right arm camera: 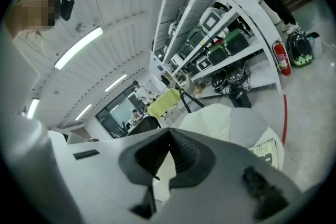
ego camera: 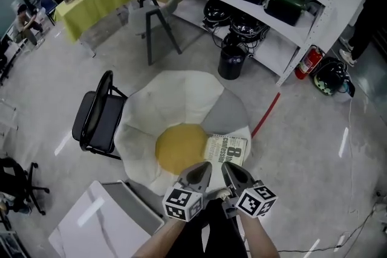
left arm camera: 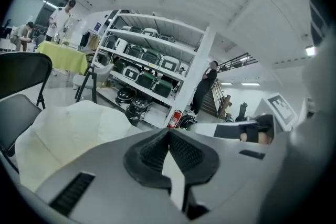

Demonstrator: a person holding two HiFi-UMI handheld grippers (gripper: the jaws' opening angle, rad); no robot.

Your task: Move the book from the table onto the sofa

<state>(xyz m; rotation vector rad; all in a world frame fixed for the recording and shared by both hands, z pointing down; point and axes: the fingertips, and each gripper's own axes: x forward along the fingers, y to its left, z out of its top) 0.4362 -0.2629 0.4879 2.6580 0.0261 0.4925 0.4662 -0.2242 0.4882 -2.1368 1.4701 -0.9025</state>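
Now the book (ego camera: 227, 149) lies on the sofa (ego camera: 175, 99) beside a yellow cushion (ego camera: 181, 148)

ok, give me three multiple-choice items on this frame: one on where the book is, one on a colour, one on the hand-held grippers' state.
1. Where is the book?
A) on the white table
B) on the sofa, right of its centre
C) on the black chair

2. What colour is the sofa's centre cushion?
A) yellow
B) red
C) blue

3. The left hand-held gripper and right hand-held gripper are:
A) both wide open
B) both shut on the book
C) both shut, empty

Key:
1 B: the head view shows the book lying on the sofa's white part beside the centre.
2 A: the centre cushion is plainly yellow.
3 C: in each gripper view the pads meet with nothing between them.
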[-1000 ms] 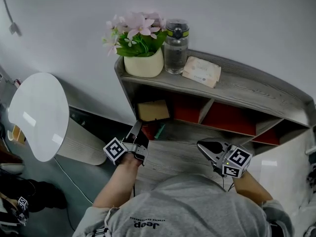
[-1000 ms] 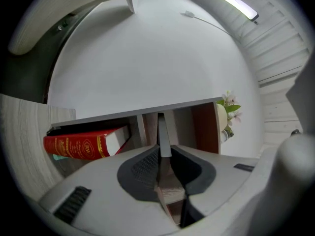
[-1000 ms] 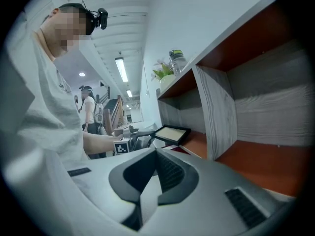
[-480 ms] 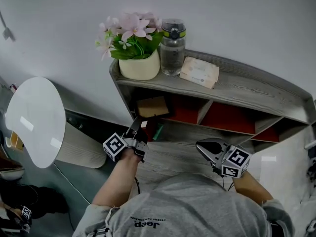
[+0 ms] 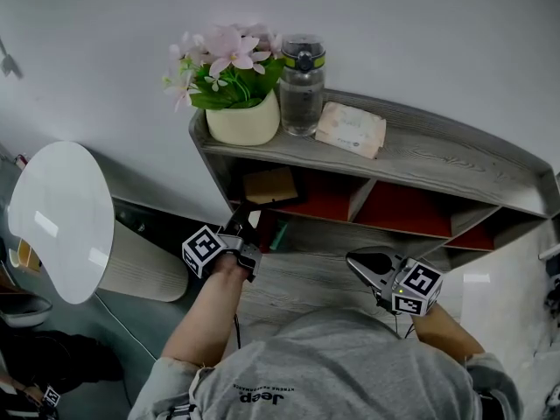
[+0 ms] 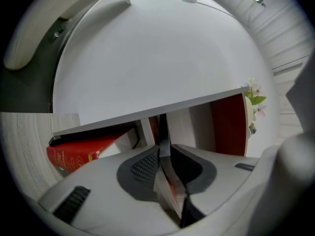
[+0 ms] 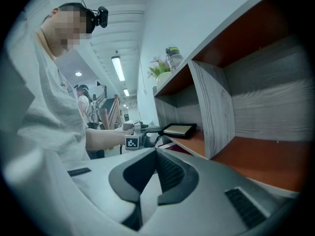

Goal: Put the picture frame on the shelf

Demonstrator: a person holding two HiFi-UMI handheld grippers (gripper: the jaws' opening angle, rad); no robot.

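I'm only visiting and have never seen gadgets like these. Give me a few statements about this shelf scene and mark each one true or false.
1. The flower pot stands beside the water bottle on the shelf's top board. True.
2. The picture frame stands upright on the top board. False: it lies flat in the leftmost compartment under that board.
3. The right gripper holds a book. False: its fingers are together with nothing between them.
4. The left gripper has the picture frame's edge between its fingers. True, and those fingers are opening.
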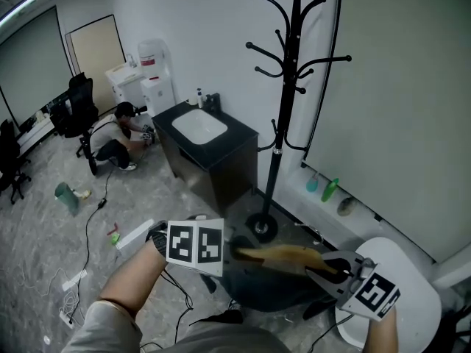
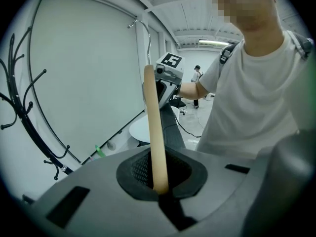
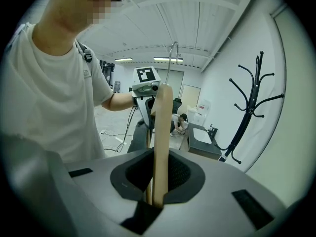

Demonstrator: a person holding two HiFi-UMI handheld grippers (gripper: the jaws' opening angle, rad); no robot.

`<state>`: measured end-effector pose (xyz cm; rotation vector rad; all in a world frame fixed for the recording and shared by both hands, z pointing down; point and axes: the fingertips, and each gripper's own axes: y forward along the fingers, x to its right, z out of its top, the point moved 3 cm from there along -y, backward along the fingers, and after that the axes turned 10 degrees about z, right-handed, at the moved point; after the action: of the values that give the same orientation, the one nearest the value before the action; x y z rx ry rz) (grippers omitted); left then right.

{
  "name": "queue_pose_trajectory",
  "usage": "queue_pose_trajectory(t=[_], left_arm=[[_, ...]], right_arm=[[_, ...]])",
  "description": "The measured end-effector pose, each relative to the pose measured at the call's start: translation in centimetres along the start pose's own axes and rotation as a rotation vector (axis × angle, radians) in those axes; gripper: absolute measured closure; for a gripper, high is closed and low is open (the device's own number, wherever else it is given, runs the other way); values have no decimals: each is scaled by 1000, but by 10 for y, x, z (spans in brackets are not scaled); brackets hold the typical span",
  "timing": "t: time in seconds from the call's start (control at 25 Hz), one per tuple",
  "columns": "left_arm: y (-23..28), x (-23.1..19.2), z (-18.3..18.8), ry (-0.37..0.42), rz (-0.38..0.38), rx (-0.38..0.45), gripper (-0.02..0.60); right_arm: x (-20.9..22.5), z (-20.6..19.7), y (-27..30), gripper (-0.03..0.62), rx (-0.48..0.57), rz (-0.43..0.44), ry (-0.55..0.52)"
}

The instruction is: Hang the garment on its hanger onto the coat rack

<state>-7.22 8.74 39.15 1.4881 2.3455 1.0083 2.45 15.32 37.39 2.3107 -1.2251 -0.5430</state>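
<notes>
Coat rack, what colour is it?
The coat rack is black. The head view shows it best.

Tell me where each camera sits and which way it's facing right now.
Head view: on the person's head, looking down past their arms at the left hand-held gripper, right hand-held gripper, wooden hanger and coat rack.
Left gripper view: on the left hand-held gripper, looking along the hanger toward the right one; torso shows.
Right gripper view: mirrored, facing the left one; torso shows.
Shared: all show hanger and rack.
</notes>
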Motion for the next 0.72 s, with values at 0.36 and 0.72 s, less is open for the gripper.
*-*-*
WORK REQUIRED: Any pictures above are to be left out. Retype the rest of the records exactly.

RESULT:
right arm camera: 
ego camera: 
left arm camera: 

Demonstrator: a person holding two HiFi-UMI handheld grippers (gripper: the jaws' opening angle, rad); no robot.

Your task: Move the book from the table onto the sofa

<state>(xyz m; rotation vector rad; all in a world frame fixed for the recording and shared by both hands, z pointing down; point and axes: the fingertips, and each gripper's own axes: x forward along the fingers, y to its left, z out of its top) 0.4362 -0.2629 0.4879 2.6580 0.0261 0.4925 0.4662 -0.2242 0.4882 -2.1368 1.4701 -0.9025</state>
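Now the book (ego camera: 227, 149) lies on the sofa (ego camera: 175, 99) beside a yellow cushion (ego camera: 181, 148)

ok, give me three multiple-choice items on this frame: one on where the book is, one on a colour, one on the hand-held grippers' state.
1. Where is the book?
A) on the white table
B) on the sofa, right of its centre
C) on the black chair

2. What colour is the sofa's centre cushion?
A) yellow
B) red
C) blue

3. The left hand-held gripper and right hand-held gripper are:
A) both wide open
B) both shut on the book
C) both shut, empty

Key:
1 B: the head view shows the book lying on the sofa's white part beside the centre.
2 A: the centre cushion is plainly yellow.
3 C: in each gripper view the pads meet with nothing between them.
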[-1000 ms] 
[-1000 ms] 
[-1000 ms] 
[-480 ms] 
[+0 ms] 
[+0 ms] 
[+0 ms] 

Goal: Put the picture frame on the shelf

Demonstrator: a person holding two HiFi-UMI handheld grippers (gripper: the jaws' opening angle, rad); no robot.

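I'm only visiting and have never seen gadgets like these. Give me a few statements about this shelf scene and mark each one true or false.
1. The flower pot stands beside the water bottle on the shelf's top board. True.
2. The picture frame stands upright on the top board. False: it lies flat in the leftmost compartment under that board.
3. The right gripper holds a book. False: its fingers are together with nothing between them.
4. The left gripper has the picture frame's edge between its fingers. True, and those fingers are opening.
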
Demonstrator: a person holding two HiFi-UMI handheld grippers (gripper: the jaws' opening angle, rad); no robot.

`<state>`: measured end-effector pose (xyz cm; rotation vector rad; all in a world frame fixed for the recording and shared by both hands, z pointing down; point and axes: the fingertips, and each gripper's own axes: y forward along the fingers, x to its right, z out of its top, the point moved 3 cm from there along -y, backward along the fingers, and after that the axes turned 10 degrees about z, right-handed, at the moved point; after the action: of the values that give the same orientation, the one nearest the value before the action; x y z rx ry rz) (grippers omitted); left then right.

{
  "name": "queue_pose_trajectory",
  "usage": "queue_pose_trajectory(t=[_], left_arm=[[_, ...]], right_arm=[[_, ...]])",
  "description": "The measured end-effector pose, each relative to the pose measured at the call's start: translation in centimetres along the start pose's own axes and rotation as a rotation vector (axis × angle, radians) in those axes; gripper: absolute measured closure; for a gripper, high is closed and low is open (the device's own number, wherever else it is given, runs the other way); values have no decimals: each is scaled by 1000, but by 10 for y, x, z (spans in brackets are not scaled); brackets hold the typical span",
  "timing": "t: time in seconds from the call's start (control at 25 Hz), one per tuple",
  "columns": "left_arm: y (-23..28), x (-23.1..19.2), z (-18.3..18.8), ry (-0.37..0.42), rz (-0.38..0.38), rx (-0.38..0.45), gripper (-0.02..0.60); right_arm: x (-20.9..22.5), z (-20.6..19.7), y (-27..30), gripper (-0.03..0.62), rx (-0.48..0.57), rz (-0.43..0.44), ry (-0.55..0.52)"
}

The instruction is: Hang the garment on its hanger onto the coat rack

<state>-7.22 8.74 39.15 1.4881 2.3455 1.0083 2.45 15.32 37.39 2.3107 -1.2251 -0.5430</state>
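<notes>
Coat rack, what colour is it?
The coat rack is black. The head view shows it best.

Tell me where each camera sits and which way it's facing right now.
Head view: on the person's head, looking down past their arms at the left hand-held gripper, right hand-held gripper, wooden hanger and coat rack.
Left gripper view: on the left hand-held gripper, looking along the hanger toward the right one; torso shows.
Right gripper view: mirrored, facing the left one; torso shows.
Shared: all show hanger and rack.
</notes>
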Motion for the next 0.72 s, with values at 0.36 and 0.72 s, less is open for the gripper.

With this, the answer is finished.